In [None]:
import gym
import numpy as np
import itertools
from gym import spaces
import itertools

class StickGameEnv(gym.Env):
    def __init__(self):
        super(StickGameEnv, self).__init__()
        self.all_combinations = generate_all_combinations()
        self.action_space = spaces.Discrete(len(self.all_combinations))
        self.observation_space = spaces.MultiBinary(12)
        self.state = None
        self.reset()

    def reset(self):
        self.state = np.ones(12, dtype=int)
        return self.state

    def step(self, action):
        action = int(action)
        combination = self.all_combinations[action]
        if not self._is_valid_action(combination):
            return self.state, 0, True, {}  # Invalid action, end the game

        for stick in combination:
            self.state[stick] = 0

        done = np.all(self.state == 0)
        reward = 1 if done else 0

        return self.state, reward, done, {}

    def _is_valid_action(self, combination):
        return all(self.state[stick] == 1 for stick in combination)

    def valid_actions(self):
        dice_roll = np.random.randint(2, 13)
        sticks = [i + 1 for i, present in enumerate(self.state) if present == 1]

        valid = []
        for L in range(1, len(sticks) + 1):
            for subset in itertools.combinations(sticks, L):
                if sum(subset) == dice_roll:
                    subset_action = np.zeros(12, dtype=int)
                    for stick in subset:
                        subset_action[stick - 1] = 1
                    if np.all(subset_action <= self.state):
                        valid.append(subset_action)
        return valid

def generate_all_combinations():
    all_combinations = {}
    action_id = 0

    for dice_roll in range(2, 13):
        for num_sticks in range(1, dice_roll + 1):
            for combination in itertools.combinations(range(12), num_sticks):
                if sum(combination) + len(combination) == dice_roll:
                    all_combinations[action_id] = combination
                    action_id += 1

    return all_combinations

all_combinations = generate_all_combinations()


In [None]:
from stable_baselines3 import DQN
from stable_baselines3.common.env_util import make_vec_env

# Create the environment
env = make_vec_env(lambda: StickGameEnv(), n_envs=1)

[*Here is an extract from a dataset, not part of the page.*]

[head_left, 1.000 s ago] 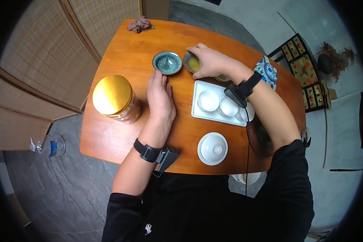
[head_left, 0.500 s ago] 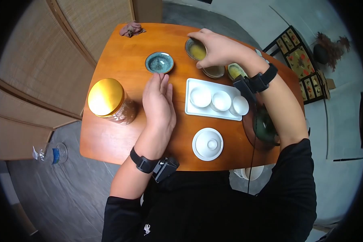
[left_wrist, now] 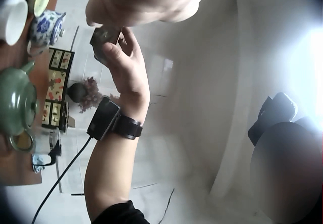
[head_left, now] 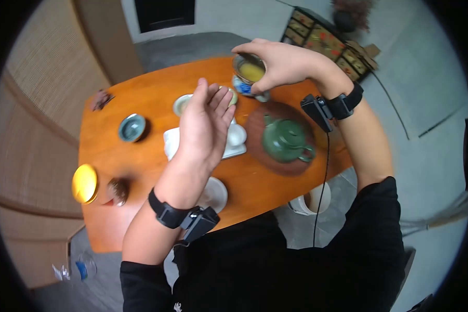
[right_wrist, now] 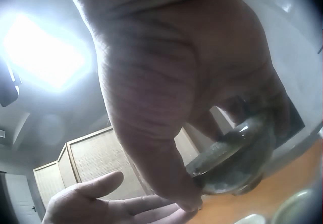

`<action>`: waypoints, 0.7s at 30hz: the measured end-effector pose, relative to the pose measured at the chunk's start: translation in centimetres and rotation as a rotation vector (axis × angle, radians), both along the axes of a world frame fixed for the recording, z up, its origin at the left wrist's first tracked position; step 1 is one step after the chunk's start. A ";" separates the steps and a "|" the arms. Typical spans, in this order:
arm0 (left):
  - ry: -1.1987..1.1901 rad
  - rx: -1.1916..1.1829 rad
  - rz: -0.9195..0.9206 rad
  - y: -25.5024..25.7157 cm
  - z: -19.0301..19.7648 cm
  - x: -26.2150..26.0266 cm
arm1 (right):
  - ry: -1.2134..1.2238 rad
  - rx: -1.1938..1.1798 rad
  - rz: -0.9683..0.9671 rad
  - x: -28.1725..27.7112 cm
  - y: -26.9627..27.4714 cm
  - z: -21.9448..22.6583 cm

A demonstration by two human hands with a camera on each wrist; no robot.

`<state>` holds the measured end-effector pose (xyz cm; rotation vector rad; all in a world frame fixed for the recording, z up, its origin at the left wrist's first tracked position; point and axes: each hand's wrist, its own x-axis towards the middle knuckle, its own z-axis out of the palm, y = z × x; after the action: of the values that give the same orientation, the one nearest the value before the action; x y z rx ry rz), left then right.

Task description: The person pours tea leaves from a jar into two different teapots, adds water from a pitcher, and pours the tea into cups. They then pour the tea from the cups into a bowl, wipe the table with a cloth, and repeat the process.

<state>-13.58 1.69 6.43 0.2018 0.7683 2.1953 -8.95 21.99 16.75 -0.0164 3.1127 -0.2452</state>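
A dark-rimmed cup [head_left: 251, 70] with yellow liquid is pinched between the thumb and fingers of the right hand [head_left: 290, 65], raised above the far right of the table. In the right wrist view the cup [right_wrist: 234, 158] hangs from the right hand [right_wrist: 166, 82]. The left hand [head_left: 202, 125], palm turned up and fingers extended, hovers empty over the white tray [head_left: 172, 144]. In the right wrist view the left hand's fingers [right_wrist: 146, 204] reach close under the right thumb; contact cannot be told. Behind the raised cup stands a blue-and-white pot [head_left: 241, 86].
A green teapot [head_left: 286, 139] sits on a round brown mat [head_left: 254, 122]. A teal bowl [head_left: 132, 128], a gold-lidded jar [head_left: 85, 183], a crumpled cloth [head_left: 101, 100] and a white lidded bowl [head_left: 216, 194] are on the table. A bucket [head_left: 302, 205] stands below its edge.
The head view has swung to the right. The right hand has lifted the cup and carried it right, and the left hand has left the teal bowl's side, moving right with its palm turned up.
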 end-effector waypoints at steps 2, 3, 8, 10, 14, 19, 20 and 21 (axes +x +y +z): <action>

# Initialize the DQN model
model = DQN("MlpPolicy", env, verbose=1)

# Train the model
model.learn(total_timesteps=1e6)


In [None]:
def evaluate_model(model, num_episodes=100):
    env = StickGameEnv()
    win_count = 0

    for episode in range(num_episodes):
        obs = env.reset()
        done = False
        while not done:
            action, _states = model.predict(obs, deterministic=True)
            obs, rewards, done, info = env.step(action)
            if done and rewards == 1:
                win_count += 1

    win_rate = win_count / num_episodes
    return win_rate

# Evaluate the trained model
win_rate = evaluate_model(model, num_episodes=10000)
print("Win Rate:", win_rate)


In [11]:
import gymnasium as gym
import numpy as np
import itertools
from gymnasium import spaces

class StickGameEnv(gym.Env):
    def __init__(self):
        super(StickGameEnv, self).__init__()
        self.all_combinations = generate_all_combinations()
        self.action_space = spaces.Discrete(len(self.all_combinations))

        # Define observation space with 12 elements for sticks and 1 element for the dice roll
        # Sticks can be 0 or 1, dice roll can be between 2 and 12
        self.observation_space = spaces.Box(low=0, high=12, shape=(13,), dtype=int)

        self.state = None
        self.dice_roll = None
        self.reset()

    def reset(self, seed=None):
        self.state = np.ones(12, dtype=int)  # Reset stick state
        self.dice_roll = self._roll_dice()   # Initial dice roll
        initial_observation = np.append(self.state, self.dice_roll)
        return initial_observation, {}  # Return observation and empty info dictionary

    def step(self, action):
        action = int(action)
        combination = self.all_combinations[action]

        if not self._is_valid_action(combination):
            return np.append(self.state, self.dice_roll), -1, False, False, {}  # Penalize for invalid action

        for stick in combination:
            self.state[stick - 1] = 0

        terminated = bool(np.all(self.state == 0))
        reward = 1 if terminated else 0

        # Roll the dice for the next state
        self.dice_roll = self._roll_dice()
        truncated = False  # This can be modified as per your game logic if there's a truncation condition
        return np.append(self.state, self.dice_roll), reward, terminated, truncated, {}

    def _roll_dice(self):
        return np.random.randint(1, 7) + np.random.randint(1, 7)  # Two dice roll

    def _is_valid_action(self, combination):
        return all(self.state[stick - 1] == 1 for stick in combination)

    def valid_actions(self):
        dice_roll = np.random.randint(2, 13)
        sticks = [i + 1 for i, present in enumerate(self.state) if present == 1]

        valid = []
        for L in range(1, len(sticks) + 1):
            for subset in itertools.combinations(sticks, L):
                if sum(subset) == dice_roll:
                    subset_action = np.zeros(12, dtype=int)
                    for stick in subset:
                        subset_action[stick - 1] = 1
                    if np.all(subset_action <= self.state):
                        valid.append(subset_action)
        return valid

def generate_all_combinations():
    all_combinations = {}
    action_id = 0

    for dice_roll in range(2, 13):
        for num_sticks in range(1, min(dice_roll + 1, 13)):
            for combination in itertools.combinations(range(1, 13), num_sticks):
                if sum(combination) == dice_roll:
                    all_combinations[action_id] = combination
                    action_id += 1

    return all_combinations

In [12]:
from stable_baselines3.common.env_checker import check_env
check_env(StickGameEnv())